Silly Graphite Trick with ElasticSearch

6 minute read Published: 2012-07-09

First things first. I've stated that you should drop everything and install Graphite. If you didn't already, please do that now. Go ahead, I'll wait.

Good? Good. I don't frequently insist on anything like I do with Graphite. There's a lot of reasons for that. If you don't believe me, please see @obfuscurity's awesome Graphite series on his blog.

When you get back we'll talk about how to monitor ElasticSearch with Graphite for fun and profit!

Monitoring ElasticSearch : Baseline

Today's silly graphite trick involves monitoring for ElasticSearch. There are a number of solutions available for live monitoring of an ElasticSearch cluster, BigDesk and Head are great solutions for running and monitoring your cluster real-time.

However, BigDesk lacks the customization and the incorporation of data from other sources. Graphite makes it so brain dead simple to store and track metrics that it's really only your own fault for not tracking the surface area of the illuminated portion of the moon. Then you really can track your metrics against phases of the moon! Graphite also allows you to store your raw data and manipulate it for display purposes.

I strongly recommend you consider Diamond for polling system metrics and outputting them to your Graphite infrastructure.

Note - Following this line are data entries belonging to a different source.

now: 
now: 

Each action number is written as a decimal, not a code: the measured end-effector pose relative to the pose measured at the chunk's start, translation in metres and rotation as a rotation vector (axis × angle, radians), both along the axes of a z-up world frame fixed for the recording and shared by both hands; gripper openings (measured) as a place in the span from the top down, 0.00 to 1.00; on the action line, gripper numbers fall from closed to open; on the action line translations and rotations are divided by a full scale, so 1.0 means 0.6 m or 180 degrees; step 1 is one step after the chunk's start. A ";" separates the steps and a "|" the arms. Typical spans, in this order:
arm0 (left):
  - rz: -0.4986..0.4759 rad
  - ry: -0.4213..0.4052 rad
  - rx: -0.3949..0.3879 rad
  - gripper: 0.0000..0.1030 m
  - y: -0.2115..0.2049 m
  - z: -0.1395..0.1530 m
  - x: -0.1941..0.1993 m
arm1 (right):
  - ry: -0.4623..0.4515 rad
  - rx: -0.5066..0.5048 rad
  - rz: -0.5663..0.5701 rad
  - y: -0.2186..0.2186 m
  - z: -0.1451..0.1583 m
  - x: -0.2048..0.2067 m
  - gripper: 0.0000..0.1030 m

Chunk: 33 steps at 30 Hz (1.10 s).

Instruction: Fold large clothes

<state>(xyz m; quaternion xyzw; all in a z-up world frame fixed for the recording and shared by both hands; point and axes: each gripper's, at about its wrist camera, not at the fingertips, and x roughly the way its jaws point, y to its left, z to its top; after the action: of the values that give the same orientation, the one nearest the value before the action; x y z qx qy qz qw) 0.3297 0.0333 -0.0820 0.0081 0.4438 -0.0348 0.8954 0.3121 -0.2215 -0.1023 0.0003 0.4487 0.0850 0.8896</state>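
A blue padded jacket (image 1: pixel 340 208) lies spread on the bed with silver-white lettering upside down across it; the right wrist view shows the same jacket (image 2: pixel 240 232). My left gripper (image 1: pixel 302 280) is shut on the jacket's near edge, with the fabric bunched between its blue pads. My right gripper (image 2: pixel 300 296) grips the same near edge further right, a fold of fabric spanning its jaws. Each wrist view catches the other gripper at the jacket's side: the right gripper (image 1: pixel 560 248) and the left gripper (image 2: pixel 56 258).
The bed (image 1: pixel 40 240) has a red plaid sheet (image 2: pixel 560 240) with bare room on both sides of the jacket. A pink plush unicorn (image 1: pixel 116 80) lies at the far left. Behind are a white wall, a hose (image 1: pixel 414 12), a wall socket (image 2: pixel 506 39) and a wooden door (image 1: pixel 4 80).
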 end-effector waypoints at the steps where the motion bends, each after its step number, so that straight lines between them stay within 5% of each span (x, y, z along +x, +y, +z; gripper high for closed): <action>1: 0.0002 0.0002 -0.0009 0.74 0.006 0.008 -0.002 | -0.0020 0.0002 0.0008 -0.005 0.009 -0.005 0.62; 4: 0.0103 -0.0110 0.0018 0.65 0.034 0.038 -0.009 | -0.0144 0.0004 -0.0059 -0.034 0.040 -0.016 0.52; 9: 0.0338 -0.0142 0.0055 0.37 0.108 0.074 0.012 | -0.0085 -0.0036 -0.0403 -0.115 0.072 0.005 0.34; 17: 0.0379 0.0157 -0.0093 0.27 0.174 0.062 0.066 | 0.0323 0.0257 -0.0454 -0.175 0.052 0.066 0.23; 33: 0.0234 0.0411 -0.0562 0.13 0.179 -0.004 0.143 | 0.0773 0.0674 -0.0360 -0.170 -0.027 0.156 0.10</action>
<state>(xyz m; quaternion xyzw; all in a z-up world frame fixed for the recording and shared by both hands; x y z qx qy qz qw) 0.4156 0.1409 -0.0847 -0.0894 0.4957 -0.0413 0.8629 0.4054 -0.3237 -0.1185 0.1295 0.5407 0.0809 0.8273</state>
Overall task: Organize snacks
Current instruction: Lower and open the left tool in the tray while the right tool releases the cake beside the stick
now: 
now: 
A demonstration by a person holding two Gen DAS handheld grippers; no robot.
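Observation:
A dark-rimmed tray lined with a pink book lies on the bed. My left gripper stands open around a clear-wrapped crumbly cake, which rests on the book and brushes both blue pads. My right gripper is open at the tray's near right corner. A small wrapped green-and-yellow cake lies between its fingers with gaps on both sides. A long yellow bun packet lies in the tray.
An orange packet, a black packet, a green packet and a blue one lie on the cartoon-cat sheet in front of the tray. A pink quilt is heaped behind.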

After a lot of fiddling with the collectd graphite plugin, we were forced to go with Diamond because the collectd plugin required a carbon-aggregator to translate and flatten our metrics namespace into a sane and useable format. That worked at first, but running hundreds or thousands of servers through a carbon-aggregator that has to manipulate almost every metric doesn't scale. Even with 20 aggregators running on multiple collectors, we struggled to map the data real-time. Diamond allowed us to scale horizontally by mapping metrics on the end point hosts and shipping them pickled to a carbon relay.

Getting ES Metrics into Graphite

So, use Diamond to get base system data into Graphite. Now, we need to get some insight into the ElasticSearch daemon itself. I looked a while back and was unable to find anything useful, so I made it myself. ElasticSearch provides a number of API calls to retrieve statistics, but I chose the Node Stats as a starting point for pulling data out of ES.

At the time, we weren't sure that Graphite was going to displace Cacti as our monitoring solution (well, I was) so my perf_elastic_search.pl script will output the metrics in the correct format for Graphite or Cacti. Though Cacti output is untested because I gave up after 3 or 4 hours of trying to figure out how to get data into Cacti.

I recommend running this on the ElasticSearch nodes with the --local options specified on a 1 minute cron job:

   * * * * * /path/to/perf_elastic_search.pl --local --carbon-base=es

My Silly Trick

Now, if you read through Jason's awesome series of posts, you're probably able to do a lot of cool stuff with Graphite. If you're studious, you can do something far cooler than the parlor trick I want to show now! Enough suspense, here it is:

AWESOME, RIGHT?!@#!@? I know. So, first off, drawAsInfinite is awesome. How awesome? Well, I'll tell you. Any value greater than zero is displayed as vertical line on your graph. Sounds neat right? Combine that with the offset function and you can strike a vertical line anywhere on the graph where a data point is greater than a certain value.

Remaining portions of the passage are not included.